Within our Neighborhood, we’ve already seen param basics. We can add our own
params or modify the existing ones in a few different ways, the safest of which
is to use set_param(), which we
used above.
Now, let’s turn to how our Neighborhood re-interprets our function
definitions to know what to pass to them.
Door objects¶
A Door is an object that contains metadata about how to call a function and
what it might return.
Because we can return quite a few things, including evaluated expressions in
the return statement, Door objects will not consider outputs that are not
valid Python variable names.
my_door = porchlight.Door(my_door_to_be)
print(my_door)
Door(name=my_door_to_be, base_function=<function my_door_to_be at 0x1...h>, arguments={'x': <class'porchlight.param.Empty'>}, return_vals=[['z']])
So far, we’ve defined the functions we’ll be working with ourselves, but what
if we want to include a function from a library or source with incompatible
definitions? With our Door we can map function argument/return value names to
match our needs. In our example, say we are given the following function from a
coworker that they want integrated into the model we already have:
def coworker_function(a, b=0):
b = b + a // b
a = a + 1
return a, b
We would need to write our own function that converts our x and y into
a and b if we wanted to pass a representation of this function to
Door like we have been. We can pass the keyword argument
argument_mapping when we initialize our door, though, to signal that
these variables should be treated like they have different names.

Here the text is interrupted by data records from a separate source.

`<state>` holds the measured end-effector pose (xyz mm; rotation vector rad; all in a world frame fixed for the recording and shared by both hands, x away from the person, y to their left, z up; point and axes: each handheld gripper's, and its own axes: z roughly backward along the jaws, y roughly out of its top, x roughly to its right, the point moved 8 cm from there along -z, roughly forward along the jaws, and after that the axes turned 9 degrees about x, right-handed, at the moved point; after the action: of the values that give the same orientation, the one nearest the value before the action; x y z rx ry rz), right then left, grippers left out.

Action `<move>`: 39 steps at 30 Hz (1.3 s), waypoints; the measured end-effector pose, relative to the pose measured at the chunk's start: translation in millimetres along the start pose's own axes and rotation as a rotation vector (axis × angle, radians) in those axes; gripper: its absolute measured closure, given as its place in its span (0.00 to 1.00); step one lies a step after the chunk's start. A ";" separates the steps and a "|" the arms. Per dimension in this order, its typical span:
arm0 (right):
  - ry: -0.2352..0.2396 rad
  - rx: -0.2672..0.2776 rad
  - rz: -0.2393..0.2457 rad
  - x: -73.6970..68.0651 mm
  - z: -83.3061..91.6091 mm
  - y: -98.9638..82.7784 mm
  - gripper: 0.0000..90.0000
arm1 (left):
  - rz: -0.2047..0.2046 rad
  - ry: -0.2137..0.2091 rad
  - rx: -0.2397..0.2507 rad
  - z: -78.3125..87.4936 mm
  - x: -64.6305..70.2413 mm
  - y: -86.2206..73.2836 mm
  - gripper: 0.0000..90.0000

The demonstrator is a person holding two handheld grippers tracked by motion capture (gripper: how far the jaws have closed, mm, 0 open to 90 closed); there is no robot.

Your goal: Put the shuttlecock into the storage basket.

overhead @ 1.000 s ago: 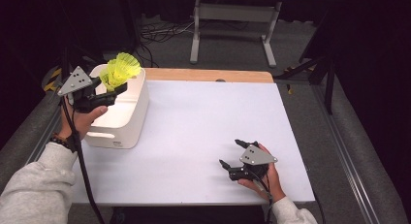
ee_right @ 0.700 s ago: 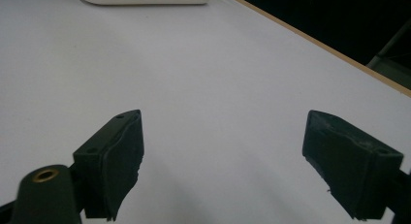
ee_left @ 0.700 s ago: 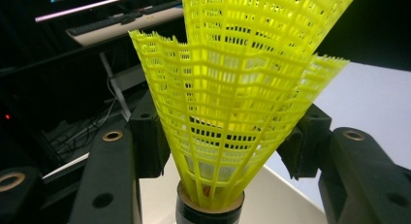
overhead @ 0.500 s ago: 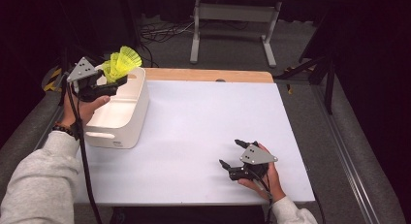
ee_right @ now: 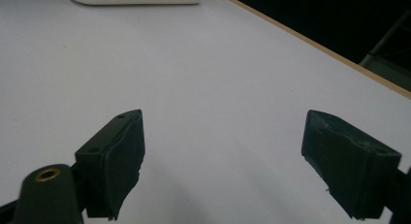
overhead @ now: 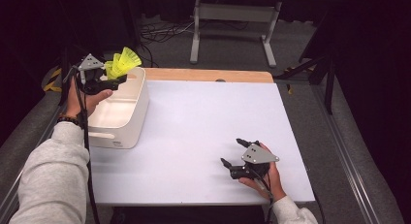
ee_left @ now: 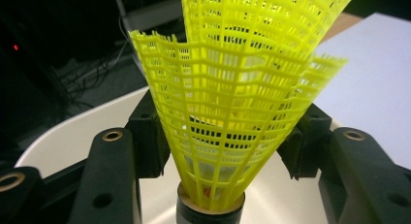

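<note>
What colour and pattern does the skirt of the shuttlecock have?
Bright yellow, an open mesh grid; the shuttlecock shows best in the left gripper view.

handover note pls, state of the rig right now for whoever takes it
Left gripper: shut on the yellow shuttlecock, jaws clamped on its mesh skirt; a second yellow skirt shows behind it. Held in the air above the far end of the white bin.
Right gripper: open, holding nothing, resting on the white table near its front right.
Done: shuttlecock gripped and lifted clear of the bin.
Left: probably set it down on the table, then release. The bin's inside looks bare from above.
</note>
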<state>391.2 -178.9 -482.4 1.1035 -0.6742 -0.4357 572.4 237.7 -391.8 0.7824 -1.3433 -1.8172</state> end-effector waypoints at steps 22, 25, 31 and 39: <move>-0.003 -0.012 0.004 0.6 -0.3 -1.3 0.19 | -0.027 -0.033 -0.323 -23.1 2.4 -38.1 0.45; -0.003 -0.009 0.003 0.7 0.0 -0.9 0.19 | -0.027 -0.033 -0.361 -24.2 2.2 -43.0 0.45; 0.005 -0.013 0.006 -0.3 -0.2 -1.1 0.19 | -0.049 -0.037 -0.430 -27.2 4.8 -50.7 0.44; 0.017 -0.021 0.013 -2.3 -1.6 -1.6 0.19 | -0.056 -0.042 -0.457 -28.2 5.3 -53.9 0.40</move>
<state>390.6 -177.0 -485.0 1.0813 -0.6600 -0.4212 581.7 228.7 -451.5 0.5399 -0.8817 -2.0870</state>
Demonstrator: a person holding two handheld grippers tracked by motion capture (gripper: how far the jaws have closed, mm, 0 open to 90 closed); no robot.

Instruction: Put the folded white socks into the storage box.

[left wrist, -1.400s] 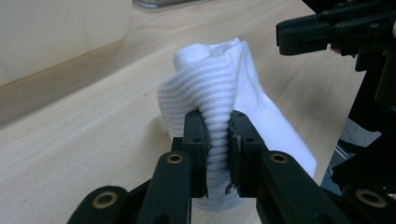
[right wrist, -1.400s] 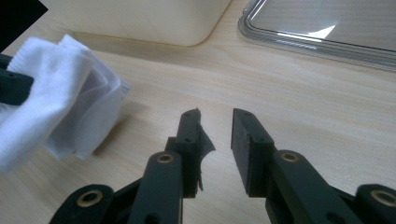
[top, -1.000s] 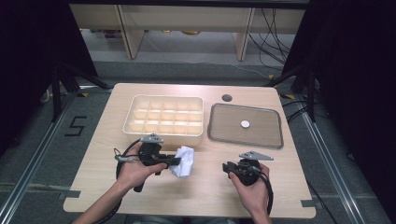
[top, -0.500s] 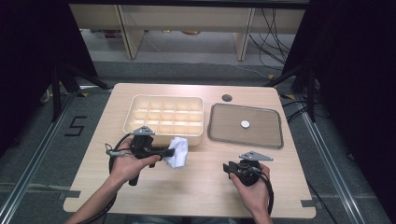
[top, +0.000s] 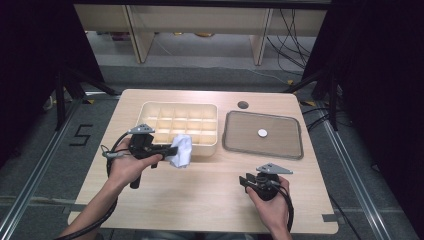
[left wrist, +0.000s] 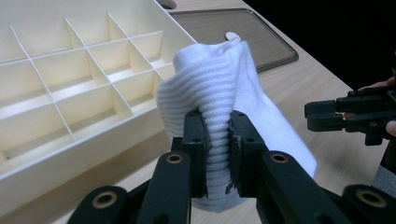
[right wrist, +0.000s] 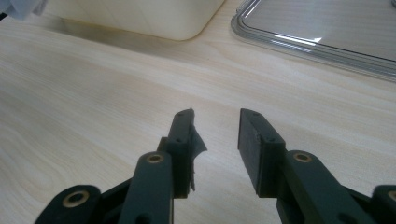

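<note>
1. My left claw (left wrist: 217, 140) is clamped on a white ribbed cloth (left wrist: 224, 88), folded into a bundle and pinched through its middle so the folds stay together as I carry it.
2. In the high view the cloth (top: 181, 150) hangs clear of the table (top: 200, 200), right at the front wall of the cream compartment box (top: 210, 145), near its right corner. I judge it is headed into 1 of the cells, all of which look empty.
3. My right claw (right wrist: 215, 140) rests low over the bare table with its jaws apart and nothing between them; they have just been opening. In the high view the right claw (top: 246, 181) sits well apart from the cloth, out of the left hand's way.
4. The grey tray (top: 295, 150) lies just right of the box with 1 small white disc (top: 262, 132) on it.
5. Writing: a "5" (top: 81, 135) is marked on the floor left of the table. I can read no brand or label on the box, tray or cloth.
</note>
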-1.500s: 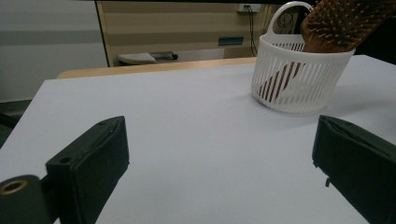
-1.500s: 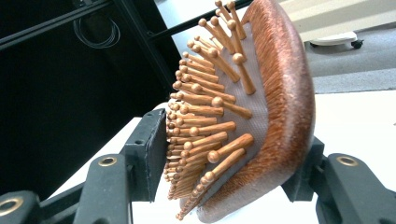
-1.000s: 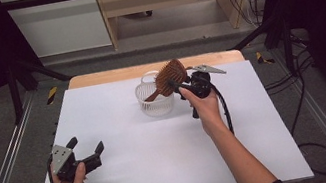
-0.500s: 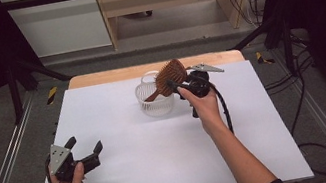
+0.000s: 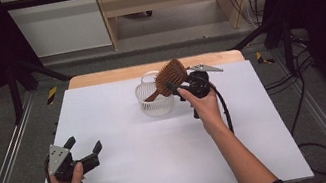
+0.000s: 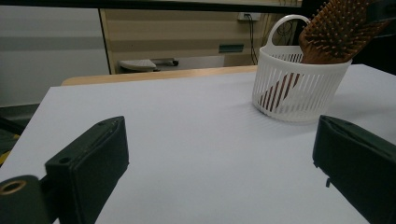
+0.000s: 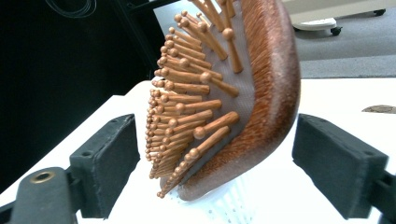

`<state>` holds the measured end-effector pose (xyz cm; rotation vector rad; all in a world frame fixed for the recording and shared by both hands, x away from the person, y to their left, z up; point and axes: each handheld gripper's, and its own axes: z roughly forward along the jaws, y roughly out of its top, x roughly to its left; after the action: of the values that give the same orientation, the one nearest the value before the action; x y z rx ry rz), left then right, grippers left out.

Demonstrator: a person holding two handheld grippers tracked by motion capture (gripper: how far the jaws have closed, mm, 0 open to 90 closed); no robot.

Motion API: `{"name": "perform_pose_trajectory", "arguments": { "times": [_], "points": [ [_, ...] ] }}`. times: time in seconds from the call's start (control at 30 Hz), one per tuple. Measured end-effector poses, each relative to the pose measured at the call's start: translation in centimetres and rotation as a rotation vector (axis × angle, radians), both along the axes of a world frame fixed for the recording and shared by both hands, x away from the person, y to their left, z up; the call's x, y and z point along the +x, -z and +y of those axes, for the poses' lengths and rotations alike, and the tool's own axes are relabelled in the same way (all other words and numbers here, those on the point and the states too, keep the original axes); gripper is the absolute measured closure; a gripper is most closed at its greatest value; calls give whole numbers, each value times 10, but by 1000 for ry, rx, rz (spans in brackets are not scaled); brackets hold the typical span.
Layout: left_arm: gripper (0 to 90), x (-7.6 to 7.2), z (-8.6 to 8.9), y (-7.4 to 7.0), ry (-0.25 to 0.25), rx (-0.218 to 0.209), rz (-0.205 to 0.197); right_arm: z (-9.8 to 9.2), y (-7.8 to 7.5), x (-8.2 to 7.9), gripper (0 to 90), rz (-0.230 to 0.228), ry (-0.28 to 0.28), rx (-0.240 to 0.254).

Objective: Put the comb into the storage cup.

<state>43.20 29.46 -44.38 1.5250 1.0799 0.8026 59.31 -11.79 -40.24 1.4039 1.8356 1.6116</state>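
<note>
- We see the wooden hairbrush (image 5: 170, 76) standing handle-down in the white slotted basket (image 5: 155, 104), its bristled head leaning out over the rim toward the right gripper (image 5: 181, 87).
- In the right gripper view the brush head sits between the two black jaws, bristles facing the left pad, the wooden back facing the right pad — with a clear gap on both sides, so nothing is pinched.
- Those jaws have just been opening, and they now stand spread around the brush head.
- The basket rests on the white table (image 5: 130, 178) near its far edge, slightly right of centre; the right hand (image 5: 204, 107) holds its gripper just beside the basket.
- Our left gripper (image 5: 83, 154) rests low at the near left part of the table, well apart from the basket — its jaws spread wide with bare tabletop between them.
- From the left gripper view, the handle shows through the basket's slots, slanting down to the basket floor.
</note>
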Motion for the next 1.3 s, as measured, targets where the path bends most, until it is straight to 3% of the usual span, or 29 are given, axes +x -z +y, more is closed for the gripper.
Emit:
{"name": "perform_pose_trajectory", "arguments": {
  "times": [0.4,1.3],
  "points": [
    [35,0,1,-1,-5,0,-5,-2,-2,-4,54,-14,-2,-68],
    [34,0,4,-2,-11,-3,-10,-16,-7,-13,81,-42,-1,-98]
  ]
}}
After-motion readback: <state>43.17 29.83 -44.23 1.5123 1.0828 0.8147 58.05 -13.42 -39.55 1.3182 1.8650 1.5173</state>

my_coworker_door = porchlight.Door(
coworker_function, argument_mapping={'x': 'a', 'y': 'b'}
)
Now, our Door my_coworker_door will take x and y as
arguments, and Neighborhood objects can recognize this. Let’s add our new
door to our neighborhood.
neighborhood.add_door(my_coworker_door)
for i in range(5, 10):
neighborhood.run_step()
x = neighborhood.get_value("x")
y = neighborhood.get_value("y")
z = neighborhood.get_value("z")
print(f"{i}) {x = }, {y = }, {z = }")
5) x = 3, y = 29, z = 38
6) x = 4, y = 48, z = 61
7) x = 5, y = 78, z = 99
8) x = 6, y = 125, z = 161
9) x = 7, y = 198, z = 259
And now, with just 2 lines of code, we’ve fully integrated our coworker’s code
into our own! You could keep doing this with as many functions as you’d like;
as long as they’re convertible to a Door, our Neighborhood will keep
accepting new functions.
This is the end of the interactive portion of the Quickstart Guide. With the knowledge you have now, you are more than capable of doing some pretty exciting things with porchlight! That said, keep in mind there is more to the package, as well as some nuances.
Closing Nuances¶
Neighborhoodobjects will execute their functions sequentially, in the order they are added. if you’d like to re-order the functions before execution, seeorder_doors().porchlight is under active development. The current development strategy will not include a dedicated stable branch until v1.0.0. That means that you need to be cautious with versions before v1.0.0, and some changes may break your code. You can generally assume that increments of 0.0.1 are non-breaking. 0.1.0 increments may be breaking, check the appropriate Release Notes.